=== Exercise goal ===
Could you return the lines below exactly, from the first line up to and including the line that holds "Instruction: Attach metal"?

=== Data excerpt ===
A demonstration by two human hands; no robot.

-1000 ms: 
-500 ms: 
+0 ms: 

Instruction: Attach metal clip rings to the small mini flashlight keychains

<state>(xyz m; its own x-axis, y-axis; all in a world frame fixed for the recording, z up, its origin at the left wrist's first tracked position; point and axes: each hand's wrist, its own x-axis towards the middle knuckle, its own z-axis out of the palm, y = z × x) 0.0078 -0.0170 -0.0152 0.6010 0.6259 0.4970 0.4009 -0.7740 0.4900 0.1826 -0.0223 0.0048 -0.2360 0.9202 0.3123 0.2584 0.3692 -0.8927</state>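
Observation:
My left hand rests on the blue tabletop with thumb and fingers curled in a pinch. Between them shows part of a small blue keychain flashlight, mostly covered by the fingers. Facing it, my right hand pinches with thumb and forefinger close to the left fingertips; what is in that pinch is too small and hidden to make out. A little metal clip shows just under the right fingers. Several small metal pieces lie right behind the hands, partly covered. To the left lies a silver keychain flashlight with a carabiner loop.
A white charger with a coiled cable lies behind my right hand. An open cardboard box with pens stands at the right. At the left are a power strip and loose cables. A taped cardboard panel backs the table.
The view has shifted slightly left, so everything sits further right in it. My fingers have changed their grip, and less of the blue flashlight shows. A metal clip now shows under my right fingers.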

=== Output ===
A demonstration by two human hands; no robot.

-1000 ms: 
-500 ms: 
+0 ms: 

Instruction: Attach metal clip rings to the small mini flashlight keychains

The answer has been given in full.